The call rang twice.

A woman answered.

“Mr. Arriaga,” she said. “I wondered how long the box would take.”

His throat moved once before sound came out. “Where is Valeria?”

“Safe.”

That single word landed harder than any insult.

He turned toward the mirror wall. His reflection looked wrong inside the dressing room: the $9,000 suit, the loosened collar, the watch his father had left him, and the cheap cracked test in his fist.

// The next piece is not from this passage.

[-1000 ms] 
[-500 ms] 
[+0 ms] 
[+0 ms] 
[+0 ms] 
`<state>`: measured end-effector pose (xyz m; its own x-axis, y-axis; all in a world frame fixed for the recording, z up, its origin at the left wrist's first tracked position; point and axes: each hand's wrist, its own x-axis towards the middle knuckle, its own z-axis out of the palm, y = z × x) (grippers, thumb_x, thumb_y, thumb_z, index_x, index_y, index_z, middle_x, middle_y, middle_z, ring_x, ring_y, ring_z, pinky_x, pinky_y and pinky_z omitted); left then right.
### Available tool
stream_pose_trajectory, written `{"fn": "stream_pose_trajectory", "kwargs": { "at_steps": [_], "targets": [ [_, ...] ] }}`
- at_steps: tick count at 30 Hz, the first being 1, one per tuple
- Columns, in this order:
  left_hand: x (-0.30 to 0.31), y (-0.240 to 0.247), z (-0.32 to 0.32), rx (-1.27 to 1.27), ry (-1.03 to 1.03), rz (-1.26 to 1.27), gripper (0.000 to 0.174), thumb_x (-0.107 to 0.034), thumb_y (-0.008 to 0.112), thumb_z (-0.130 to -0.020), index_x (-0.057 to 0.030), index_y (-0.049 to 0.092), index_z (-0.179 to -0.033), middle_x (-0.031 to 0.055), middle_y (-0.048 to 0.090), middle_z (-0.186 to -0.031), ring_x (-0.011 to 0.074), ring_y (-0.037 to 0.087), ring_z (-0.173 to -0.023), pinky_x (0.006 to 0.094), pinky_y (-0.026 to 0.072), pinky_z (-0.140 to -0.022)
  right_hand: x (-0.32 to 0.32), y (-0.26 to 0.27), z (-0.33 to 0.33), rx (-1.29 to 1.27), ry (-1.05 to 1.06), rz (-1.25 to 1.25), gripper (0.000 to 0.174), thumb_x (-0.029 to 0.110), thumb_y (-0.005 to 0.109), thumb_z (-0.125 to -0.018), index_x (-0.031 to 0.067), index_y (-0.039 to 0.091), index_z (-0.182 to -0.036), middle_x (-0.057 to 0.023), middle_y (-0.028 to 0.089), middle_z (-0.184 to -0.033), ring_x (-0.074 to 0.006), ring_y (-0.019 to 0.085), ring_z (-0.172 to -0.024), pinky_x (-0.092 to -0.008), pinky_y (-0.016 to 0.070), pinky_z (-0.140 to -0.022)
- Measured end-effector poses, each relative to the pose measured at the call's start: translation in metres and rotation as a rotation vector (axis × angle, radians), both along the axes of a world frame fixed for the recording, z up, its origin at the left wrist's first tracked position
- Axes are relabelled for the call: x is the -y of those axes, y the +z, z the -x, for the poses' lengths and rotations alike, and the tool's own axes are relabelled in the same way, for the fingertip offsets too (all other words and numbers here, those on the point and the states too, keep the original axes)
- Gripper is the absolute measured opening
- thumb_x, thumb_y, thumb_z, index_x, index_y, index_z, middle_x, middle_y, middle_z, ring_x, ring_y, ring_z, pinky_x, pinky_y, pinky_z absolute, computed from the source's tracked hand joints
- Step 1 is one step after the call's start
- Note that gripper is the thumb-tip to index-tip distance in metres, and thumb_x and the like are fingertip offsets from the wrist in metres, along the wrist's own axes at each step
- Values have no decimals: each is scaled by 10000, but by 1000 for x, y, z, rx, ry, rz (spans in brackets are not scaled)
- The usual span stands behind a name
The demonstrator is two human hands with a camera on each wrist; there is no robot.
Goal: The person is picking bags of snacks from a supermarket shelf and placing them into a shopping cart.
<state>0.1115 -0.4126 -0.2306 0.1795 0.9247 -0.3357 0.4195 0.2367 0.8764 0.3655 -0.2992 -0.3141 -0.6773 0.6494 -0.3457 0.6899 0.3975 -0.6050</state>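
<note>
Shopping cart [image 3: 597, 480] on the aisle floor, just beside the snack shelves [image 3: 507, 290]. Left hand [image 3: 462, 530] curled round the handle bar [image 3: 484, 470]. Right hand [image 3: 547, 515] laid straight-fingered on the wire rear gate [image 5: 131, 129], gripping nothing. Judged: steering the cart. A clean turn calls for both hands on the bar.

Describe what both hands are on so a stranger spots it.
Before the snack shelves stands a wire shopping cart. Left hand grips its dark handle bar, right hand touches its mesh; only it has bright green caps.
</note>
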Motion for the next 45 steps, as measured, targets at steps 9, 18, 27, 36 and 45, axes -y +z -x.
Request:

“Is there a child?” he asked.

The attorney did not answer immediately.

Outside, the moving truck beeped again, slow and mechanical. The morning light dragged itself across the closet floor, catching the edges of old photographs spilled from the box. One photograph showed Valeria laughing beside the pool, one hand over her stomach, her hair loose around her shoulders.

Santiago bent down and picked it up.

On the back, in Valeria’s neat handwriting, was a date.

April 4.

Two weeks after the divorce filing.

The attorney exhaled through the phone. “There is a child. A daughter.”

The photograph folded slightly in his grip.

“No.”

“Yes.”

His knees did not buckle. Men like Santiago had been trained since childhood not to fall in front of witnesses. Instead, his shoulders tightened so violently that the seam of his jacket pulled across his back.

“What is her name?”

“Lucía.”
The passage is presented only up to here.